What is the pharmacy first scheme?
The Pharmacy First scheme provides advice, treatment and medicines for common ailments from your local pharmacy.
How does it work?
If you have any common ailments, you can access the Pharmacy First scheme in two ways:
- Visit one of the pharmacies taking part in the Pharmacy First scheme. You will be seen promptly by a member of the pharmacy team and you can ask to be seen in private.
- Some practices use this scheme and may give you a voucher (one per patient) to take to the pharmacy.
Common ailments are minor health problems. Below is a list of common ailments that your local pharmacist can help you resolve under the scheme:
- Aches and pains
- Bites and stings
- Chicken pox
- Cold sores
- Cystitis in women
- Ear wax
- Eczema or dermatitis
- Hay fever
- Head Lice
- Mouth ulcers
- Nappy rash
Frequently asked Questions
Who is eligible?
You are eligible for the Pharmacy First scheme if you are:
- Registered with a Lewisham GP
- Suffering from one of the conditions listed above
- You are NOT pregnant
- For some conditions there are age limitations
- Person needing treatment must be present at the consultation
- If your problem is recurring or your symptoms persist you should seek further advice
Will I have to pay for my advice or medicine?
All advice is free and if you do not normally pay prescription charges, any medicine recommended will be free. If you are liable for prescription charges these are still applicable.
Will I always get medication?
On some occasions you may not need medication and will receive advice or they may advise you to get further advice or treatment by referral to an appropriate clinician.

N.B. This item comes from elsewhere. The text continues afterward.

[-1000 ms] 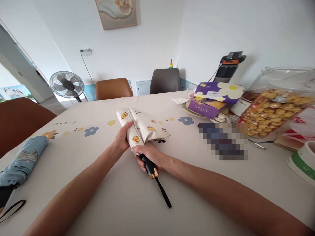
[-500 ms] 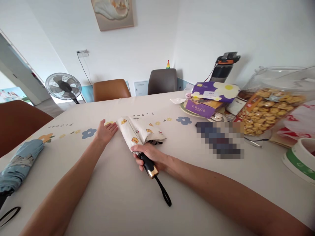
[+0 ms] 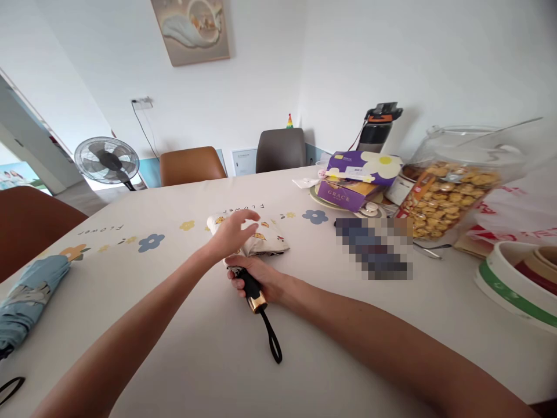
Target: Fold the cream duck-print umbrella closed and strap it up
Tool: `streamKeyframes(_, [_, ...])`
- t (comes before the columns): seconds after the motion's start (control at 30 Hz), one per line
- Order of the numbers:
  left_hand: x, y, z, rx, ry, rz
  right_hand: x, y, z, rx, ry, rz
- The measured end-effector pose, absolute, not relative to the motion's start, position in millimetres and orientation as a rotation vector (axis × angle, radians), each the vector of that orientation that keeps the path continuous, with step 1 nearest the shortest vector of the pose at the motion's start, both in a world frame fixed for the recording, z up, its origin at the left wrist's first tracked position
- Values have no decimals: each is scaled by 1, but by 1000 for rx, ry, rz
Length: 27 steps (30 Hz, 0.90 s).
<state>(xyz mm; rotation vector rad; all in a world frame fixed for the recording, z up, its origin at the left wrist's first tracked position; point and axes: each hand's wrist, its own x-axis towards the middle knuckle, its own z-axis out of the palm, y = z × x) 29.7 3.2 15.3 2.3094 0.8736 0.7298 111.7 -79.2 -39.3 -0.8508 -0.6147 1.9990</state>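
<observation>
Nearest, below the right hand [image 3: 259,277], a strap [image 3: 272,342] trails toward the person and could snag if the umbrella [image 3: 266,245] were turned. That hand is wrapped around the umbrella where handle [image 3: 251,284] meets cloth; a slackened hold might let it roll on the worktop [image 3: 348,342]. Just beyond, the left hand [image 3: 235,235] is over the cloth, fingers curved and apart, grasping nothing; I cannot tell whether it touches. Uneven pressing there might crease the loose flap to its right.
</observation>
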Motion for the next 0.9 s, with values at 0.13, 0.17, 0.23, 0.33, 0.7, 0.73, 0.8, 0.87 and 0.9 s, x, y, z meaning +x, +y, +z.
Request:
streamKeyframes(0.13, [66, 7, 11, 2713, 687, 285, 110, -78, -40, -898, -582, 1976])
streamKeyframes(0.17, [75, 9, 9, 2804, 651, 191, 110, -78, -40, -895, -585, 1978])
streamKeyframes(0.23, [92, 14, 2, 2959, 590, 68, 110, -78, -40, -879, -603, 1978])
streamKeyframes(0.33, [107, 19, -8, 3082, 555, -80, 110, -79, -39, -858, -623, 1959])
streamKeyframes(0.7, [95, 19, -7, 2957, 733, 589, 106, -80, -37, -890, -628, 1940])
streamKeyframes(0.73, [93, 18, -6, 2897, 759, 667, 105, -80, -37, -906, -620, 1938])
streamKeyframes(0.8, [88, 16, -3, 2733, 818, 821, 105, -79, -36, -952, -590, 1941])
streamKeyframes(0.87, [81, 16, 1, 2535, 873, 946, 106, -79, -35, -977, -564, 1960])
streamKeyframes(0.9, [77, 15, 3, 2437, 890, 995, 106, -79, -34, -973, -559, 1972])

Pharmacy teams play a key role in providing quality healthcare. Pharmacists are experts in medicines, and use their clinical expertise, together with their practical knowledge, to advise you on minor health concerns, such as coughs, colds, aches and pains, as well as healthy eating and stopping smoking.
Pharmacists can also help you decide whether you need to see a medical health professional. They can help you consider the alternatives next time you’re thinking of making a doctor’s appointment.
Many pharmacies are open until late and at weekends. You don’t need an appointment – you can just walk in.